The University of Florida has a very active aquatic animal health program that is a collaborative effort between the College of Veterinary Medicine, the Whitney Laboratory for Marine Bioscience, the Program in Fisheries and Aquatic Sciences (School of Forest Resources and Conservation, College of Agriculture and Life Sciences) and the Biology Department (College of Liberal Arts and Sciences). Partnerships with federal and state agencies, and other public and private aquatic institutions throughout the state further enhance the scope of the program, including USDA-APHIS-Veterinary Services, the Florida Fish and Wildlife Research Institute, Disney’s Animal Kingdom, SeaWorld, the Florida Aquarium, and commercial aquaculture facilities, just to name a few.Florida’s unique and diverse ecosystems, and broad academic programs, create a unique opportunity for veterinary students to receive specialized and directed training within the veterinary curriculum. The purpose of this certificate program is to identify and recognize veterinary students with an interest in aquatic animal health and provide guidance to them during their veterinary studies to help them develop a knowledge base in this specialty.
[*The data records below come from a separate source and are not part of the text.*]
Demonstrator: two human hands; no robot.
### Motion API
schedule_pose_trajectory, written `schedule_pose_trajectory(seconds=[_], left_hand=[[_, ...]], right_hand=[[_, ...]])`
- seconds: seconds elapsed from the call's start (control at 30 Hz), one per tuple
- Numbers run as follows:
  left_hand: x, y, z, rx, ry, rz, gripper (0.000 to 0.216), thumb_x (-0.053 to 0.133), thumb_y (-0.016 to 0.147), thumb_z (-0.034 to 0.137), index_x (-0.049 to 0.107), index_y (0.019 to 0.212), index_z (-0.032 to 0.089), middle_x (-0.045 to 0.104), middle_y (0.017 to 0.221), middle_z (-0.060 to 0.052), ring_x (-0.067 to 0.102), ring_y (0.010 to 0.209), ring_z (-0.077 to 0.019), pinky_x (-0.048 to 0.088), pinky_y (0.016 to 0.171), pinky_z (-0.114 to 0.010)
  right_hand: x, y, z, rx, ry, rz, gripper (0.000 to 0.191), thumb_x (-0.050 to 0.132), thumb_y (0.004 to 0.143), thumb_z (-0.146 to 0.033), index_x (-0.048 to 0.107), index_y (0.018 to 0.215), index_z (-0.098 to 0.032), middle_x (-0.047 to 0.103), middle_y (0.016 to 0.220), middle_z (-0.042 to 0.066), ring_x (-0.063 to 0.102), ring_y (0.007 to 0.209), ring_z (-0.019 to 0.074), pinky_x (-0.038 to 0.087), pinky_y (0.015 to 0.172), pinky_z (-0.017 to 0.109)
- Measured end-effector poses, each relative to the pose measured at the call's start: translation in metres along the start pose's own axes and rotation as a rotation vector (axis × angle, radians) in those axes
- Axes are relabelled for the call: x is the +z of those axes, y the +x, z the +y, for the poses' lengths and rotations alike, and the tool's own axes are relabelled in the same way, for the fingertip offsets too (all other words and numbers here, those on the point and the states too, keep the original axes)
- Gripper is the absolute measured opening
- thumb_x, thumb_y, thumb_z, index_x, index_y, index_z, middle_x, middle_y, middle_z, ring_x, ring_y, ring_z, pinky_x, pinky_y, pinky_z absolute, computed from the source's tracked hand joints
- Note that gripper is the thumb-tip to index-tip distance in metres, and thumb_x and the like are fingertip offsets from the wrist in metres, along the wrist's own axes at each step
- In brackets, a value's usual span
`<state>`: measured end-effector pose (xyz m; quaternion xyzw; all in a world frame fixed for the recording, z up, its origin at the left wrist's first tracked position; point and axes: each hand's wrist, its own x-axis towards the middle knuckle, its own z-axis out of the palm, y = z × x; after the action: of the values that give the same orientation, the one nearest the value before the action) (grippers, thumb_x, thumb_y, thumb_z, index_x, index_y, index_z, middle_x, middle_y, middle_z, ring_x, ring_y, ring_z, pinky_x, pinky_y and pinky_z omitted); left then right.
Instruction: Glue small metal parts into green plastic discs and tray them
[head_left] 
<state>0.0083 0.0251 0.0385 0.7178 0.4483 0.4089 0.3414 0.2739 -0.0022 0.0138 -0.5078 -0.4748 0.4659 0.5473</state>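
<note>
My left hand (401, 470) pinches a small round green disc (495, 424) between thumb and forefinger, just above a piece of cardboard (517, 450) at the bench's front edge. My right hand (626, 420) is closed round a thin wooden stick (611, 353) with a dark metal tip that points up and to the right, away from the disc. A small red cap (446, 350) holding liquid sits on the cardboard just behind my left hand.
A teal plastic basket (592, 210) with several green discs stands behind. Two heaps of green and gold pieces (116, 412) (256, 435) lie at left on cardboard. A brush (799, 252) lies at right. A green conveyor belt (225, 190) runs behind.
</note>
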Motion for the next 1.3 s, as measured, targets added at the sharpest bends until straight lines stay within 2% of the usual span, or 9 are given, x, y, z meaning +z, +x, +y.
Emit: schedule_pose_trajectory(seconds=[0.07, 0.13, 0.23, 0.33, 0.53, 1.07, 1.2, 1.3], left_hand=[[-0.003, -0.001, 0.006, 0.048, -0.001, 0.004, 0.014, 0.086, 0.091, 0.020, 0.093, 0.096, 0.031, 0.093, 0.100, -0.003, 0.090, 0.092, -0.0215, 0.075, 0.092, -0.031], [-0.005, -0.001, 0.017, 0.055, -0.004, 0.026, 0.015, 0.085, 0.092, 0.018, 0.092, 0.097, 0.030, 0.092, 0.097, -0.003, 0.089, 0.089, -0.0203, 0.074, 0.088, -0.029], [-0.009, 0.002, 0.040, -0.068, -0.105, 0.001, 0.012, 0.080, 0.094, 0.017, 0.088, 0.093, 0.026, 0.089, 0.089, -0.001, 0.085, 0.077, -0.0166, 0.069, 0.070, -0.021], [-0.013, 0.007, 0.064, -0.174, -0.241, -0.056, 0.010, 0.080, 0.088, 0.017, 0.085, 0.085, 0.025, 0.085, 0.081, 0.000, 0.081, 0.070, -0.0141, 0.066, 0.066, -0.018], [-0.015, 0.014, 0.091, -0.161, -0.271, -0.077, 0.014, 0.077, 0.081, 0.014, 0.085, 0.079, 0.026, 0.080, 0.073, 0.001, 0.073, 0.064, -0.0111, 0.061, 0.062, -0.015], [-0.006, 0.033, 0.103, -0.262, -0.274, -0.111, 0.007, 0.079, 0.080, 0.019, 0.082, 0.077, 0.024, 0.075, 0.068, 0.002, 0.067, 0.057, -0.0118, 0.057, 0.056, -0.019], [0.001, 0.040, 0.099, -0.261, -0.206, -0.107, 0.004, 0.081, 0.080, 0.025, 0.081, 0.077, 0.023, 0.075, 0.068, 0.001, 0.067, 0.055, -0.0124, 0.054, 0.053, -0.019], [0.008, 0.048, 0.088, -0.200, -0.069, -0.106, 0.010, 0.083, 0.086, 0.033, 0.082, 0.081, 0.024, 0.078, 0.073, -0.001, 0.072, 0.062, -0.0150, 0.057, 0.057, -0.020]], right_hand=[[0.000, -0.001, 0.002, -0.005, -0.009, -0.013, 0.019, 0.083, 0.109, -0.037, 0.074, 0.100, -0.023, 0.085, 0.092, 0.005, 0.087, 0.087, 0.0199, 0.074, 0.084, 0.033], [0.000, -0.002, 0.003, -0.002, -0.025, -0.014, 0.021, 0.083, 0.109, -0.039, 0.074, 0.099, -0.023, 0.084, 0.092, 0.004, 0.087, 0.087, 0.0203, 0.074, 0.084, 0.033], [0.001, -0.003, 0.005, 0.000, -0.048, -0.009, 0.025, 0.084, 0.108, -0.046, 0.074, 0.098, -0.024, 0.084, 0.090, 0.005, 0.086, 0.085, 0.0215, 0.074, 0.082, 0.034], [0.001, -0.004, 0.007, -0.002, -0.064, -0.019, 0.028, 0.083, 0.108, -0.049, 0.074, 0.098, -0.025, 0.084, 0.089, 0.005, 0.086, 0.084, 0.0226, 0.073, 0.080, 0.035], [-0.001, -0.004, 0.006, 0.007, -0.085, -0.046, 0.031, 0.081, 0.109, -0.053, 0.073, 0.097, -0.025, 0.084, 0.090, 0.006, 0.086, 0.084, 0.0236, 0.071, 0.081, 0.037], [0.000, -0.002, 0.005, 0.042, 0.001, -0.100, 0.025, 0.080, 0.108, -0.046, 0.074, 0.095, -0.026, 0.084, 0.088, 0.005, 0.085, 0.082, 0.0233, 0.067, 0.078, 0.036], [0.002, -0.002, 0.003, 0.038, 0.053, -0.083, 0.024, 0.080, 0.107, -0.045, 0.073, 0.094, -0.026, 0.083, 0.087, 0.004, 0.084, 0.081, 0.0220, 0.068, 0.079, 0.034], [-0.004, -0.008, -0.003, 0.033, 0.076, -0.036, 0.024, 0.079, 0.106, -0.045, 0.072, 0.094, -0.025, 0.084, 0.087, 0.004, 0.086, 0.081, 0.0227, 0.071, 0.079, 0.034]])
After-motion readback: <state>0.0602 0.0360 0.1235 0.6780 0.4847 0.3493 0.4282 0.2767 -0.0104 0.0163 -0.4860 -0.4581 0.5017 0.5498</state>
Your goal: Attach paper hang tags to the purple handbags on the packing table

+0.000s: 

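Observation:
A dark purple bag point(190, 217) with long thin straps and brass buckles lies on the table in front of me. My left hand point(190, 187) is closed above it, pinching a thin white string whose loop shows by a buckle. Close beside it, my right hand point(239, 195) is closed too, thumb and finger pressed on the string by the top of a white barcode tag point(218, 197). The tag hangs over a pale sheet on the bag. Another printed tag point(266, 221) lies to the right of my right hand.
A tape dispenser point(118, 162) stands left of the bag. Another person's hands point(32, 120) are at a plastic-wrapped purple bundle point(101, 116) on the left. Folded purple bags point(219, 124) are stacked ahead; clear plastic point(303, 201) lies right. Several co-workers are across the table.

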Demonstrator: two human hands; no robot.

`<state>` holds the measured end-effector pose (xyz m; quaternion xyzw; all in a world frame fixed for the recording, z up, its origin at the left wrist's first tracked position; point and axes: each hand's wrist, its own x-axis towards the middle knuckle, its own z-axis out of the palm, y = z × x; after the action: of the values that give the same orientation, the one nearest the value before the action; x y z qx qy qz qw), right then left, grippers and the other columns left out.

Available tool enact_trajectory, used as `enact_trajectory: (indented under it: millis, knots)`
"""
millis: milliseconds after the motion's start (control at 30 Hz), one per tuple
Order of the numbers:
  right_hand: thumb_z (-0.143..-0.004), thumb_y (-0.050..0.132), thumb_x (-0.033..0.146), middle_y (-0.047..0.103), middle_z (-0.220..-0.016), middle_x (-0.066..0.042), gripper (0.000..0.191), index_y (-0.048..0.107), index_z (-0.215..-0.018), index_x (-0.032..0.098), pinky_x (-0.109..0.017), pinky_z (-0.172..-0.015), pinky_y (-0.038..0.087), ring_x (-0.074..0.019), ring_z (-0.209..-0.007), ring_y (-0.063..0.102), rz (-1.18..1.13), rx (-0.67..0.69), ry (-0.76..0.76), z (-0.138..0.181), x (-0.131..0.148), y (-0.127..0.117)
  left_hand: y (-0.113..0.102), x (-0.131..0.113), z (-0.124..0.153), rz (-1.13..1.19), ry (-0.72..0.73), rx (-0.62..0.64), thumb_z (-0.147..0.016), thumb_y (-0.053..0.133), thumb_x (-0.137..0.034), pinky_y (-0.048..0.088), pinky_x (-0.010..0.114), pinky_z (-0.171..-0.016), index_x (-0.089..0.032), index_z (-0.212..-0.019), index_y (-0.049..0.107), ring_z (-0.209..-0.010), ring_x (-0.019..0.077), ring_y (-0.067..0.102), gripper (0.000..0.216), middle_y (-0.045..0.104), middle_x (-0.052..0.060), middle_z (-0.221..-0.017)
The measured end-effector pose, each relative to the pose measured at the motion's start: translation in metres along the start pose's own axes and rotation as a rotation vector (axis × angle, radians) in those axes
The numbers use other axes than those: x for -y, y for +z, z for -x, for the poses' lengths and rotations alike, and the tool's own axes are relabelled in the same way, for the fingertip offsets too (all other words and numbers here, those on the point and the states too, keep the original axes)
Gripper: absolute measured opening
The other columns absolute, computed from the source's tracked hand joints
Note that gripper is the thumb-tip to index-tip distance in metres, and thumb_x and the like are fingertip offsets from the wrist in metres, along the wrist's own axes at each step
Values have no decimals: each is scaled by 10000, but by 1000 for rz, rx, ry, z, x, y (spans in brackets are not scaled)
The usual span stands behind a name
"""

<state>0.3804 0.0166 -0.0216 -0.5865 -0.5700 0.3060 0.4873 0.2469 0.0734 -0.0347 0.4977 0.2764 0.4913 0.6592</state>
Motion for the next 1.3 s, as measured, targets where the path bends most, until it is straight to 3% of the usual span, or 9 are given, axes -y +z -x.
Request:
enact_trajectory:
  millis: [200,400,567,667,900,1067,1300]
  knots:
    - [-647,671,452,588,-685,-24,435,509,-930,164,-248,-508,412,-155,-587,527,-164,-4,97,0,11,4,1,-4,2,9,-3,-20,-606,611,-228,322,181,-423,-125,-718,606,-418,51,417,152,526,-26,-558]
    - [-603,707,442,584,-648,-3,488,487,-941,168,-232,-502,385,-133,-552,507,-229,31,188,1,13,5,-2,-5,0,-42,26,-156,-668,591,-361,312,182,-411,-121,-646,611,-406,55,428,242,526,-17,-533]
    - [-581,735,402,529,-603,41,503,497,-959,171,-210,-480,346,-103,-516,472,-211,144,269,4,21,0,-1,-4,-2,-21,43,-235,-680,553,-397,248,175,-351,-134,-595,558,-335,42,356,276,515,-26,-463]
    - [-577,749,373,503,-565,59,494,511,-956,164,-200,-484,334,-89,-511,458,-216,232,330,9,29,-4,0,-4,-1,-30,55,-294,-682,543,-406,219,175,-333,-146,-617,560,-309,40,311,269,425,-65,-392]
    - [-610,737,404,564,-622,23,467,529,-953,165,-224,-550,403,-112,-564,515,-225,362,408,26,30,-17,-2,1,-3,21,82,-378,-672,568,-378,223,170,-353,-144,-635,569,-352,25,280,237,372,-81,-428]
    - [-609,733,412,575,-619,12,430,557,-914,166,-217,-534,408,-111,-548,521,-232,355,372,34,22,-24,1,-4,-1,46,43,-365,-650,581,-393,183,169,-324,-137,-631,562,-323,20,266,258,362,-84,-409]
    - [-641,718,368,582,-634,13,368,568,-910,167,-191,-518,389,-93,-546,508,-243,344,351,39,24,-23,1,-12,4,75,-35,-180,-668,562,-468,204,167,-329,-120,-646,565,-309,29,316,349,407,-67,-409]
Aquatic animal medicine is a rapidly expanding specialty of veterinary medicine within the American College of Zoological Medicine (ACZM). Aquatic animal medicine emerged as a veterinary discipline in 1968 when the International Association for Aquatic Animal Medicine had its organizational meeting in Menlo Park, California. Since then the discipline has expanded considerably and today includes aspects of food supply veterinary medicine through aquaculture practice, zoological medicine with aquatic display animals, companion animal and wildlife medicine. Some training in aquatic animal medicine has been available to veterinary students at the University of Florida since the College of Veterinary Medicine accepted its first class in 1976. The program has experienced significant growth since 2000 when programs in marine mammal health, aquaculture and fish health were merged into a comprehensive aquatic animal health program. The certificate program described here is a broad educational program that gives veterinary students a unique opportunity to nurture their interest in this exciting and diverse field. This certificate program is the first of its kind and faculty members are anxious to work with motivated students to help them meet their career goals.

Students who successfully complete this program will receive a certificate that documents their concentrated training in aquatic animal health during their DVM curriculum. This certificate will identify the newly graduated veterinarian as an employment prospect for an entry level position in aquaculture, or a veterinary practitioner able to provide basic medical care to aquatic animals as part of a companion animal practice. Post-DVM training may include continued graduate education working towards a Masters or PhD degree, internships or specialized clinical training in zoological medicine. Guidance from faculty can help veterinary students clarify career goals and pursue appropriate paths to achieve these goals.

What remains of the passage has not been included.